TASK DETAILS:
Print only the line with "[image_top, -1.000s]" and the lines after it, ending with the last line of the material, each exactly as it stands.

DATA:
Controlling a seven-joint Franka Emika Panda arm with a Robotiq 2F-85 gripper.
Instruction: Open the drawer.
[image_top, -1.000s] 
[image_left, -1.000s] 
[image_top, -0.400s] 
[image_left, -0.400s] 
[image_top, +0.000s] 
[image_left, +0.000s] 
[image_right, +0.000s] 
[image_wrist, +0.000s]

ANSWER FOR THIS EXERCISE:
[image_top, -1.000s] 
[image_left, -1.000s] 
[image_top, -0.400s] 
[image_left, -0.400s] 
[image_top, +0.000s] 
[image_left, +0.000s] 
[image_right, +0.000s] 
[image_wrist, +0.000s]

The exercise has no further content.